Among the lines of the records, find all that carry the word "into" and copy them.

- [MATERIAL FOR THIS TASK]
.....
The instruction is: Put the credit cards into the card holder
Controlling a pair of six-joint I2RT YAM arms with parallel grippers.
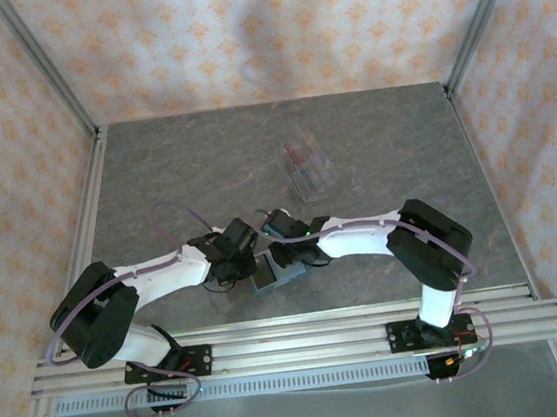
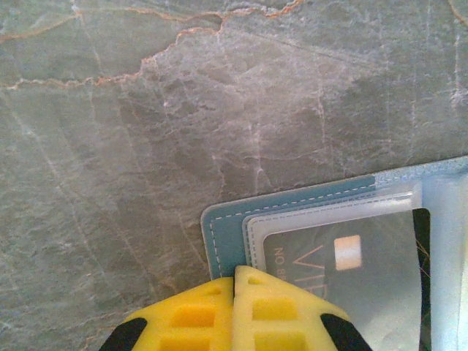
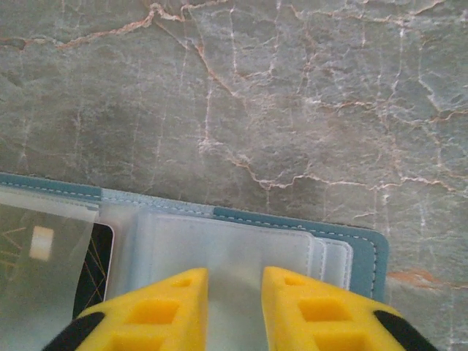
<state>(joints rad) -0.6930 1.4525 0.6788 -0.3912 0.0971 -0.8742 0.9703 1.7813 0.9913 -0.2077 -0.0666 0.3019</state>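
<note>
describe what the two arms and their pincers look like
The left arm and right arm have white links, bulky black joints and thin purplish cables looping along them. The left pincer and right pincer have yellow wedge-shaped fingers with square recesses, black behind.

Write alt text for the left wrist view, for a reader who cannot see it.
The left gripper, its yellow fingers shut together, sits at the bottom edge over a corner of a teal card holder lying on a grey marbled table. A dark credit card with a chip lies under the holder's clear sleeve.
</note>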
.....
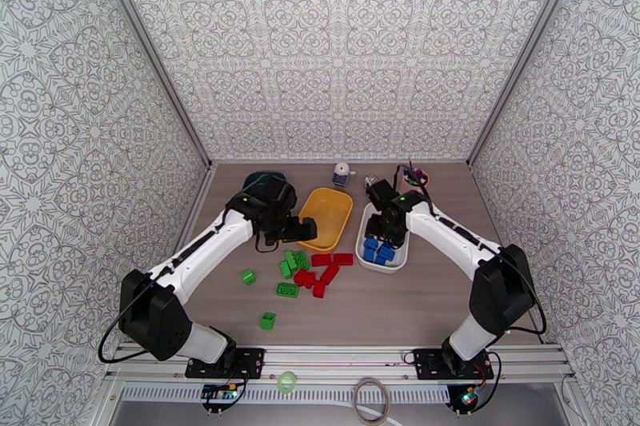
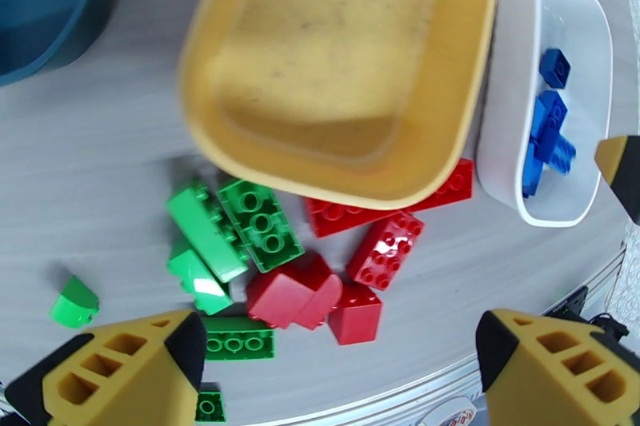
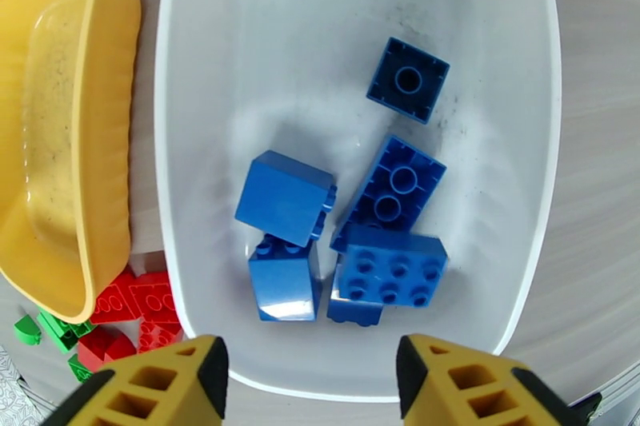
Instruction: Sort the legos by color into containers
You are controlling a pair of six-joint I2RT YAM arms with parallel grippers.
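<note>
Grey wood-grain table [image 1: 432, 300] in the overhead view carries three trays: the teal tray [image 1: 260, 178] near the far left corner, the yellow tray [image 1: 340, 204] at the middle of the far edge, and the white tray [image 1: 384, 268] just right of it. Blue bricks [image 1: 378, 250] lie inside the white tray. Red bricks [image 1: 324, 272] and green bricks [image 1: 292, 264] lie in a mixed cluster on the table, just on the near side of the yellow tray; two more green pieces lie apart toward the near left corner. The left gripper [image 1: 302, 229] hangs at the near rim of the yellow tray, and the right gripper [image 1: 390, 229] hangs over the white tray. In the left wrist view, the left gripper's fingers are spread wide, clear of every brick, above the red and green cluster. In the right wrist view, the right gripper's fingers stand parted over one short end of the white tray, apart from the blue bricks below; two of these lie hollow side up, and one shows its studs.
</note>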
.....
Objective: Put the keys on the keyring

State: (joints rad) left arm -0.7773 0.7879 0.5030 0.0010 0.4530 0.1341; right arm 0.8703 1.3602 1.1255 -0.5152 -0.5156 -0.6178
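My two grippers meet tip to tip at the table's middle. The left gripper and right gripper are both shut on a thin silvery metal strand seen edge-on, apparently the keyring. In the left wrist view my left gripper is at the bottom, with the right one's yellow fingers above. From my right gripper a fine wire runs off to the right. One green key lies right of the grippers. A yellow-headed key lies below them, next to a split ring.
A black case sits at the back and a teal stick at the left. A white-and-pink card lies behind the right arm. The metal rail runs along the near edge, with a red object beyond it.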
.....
- [ANSWER FOR THIS EXERCISE]
The instruction is: Put the credit cards into the card holder
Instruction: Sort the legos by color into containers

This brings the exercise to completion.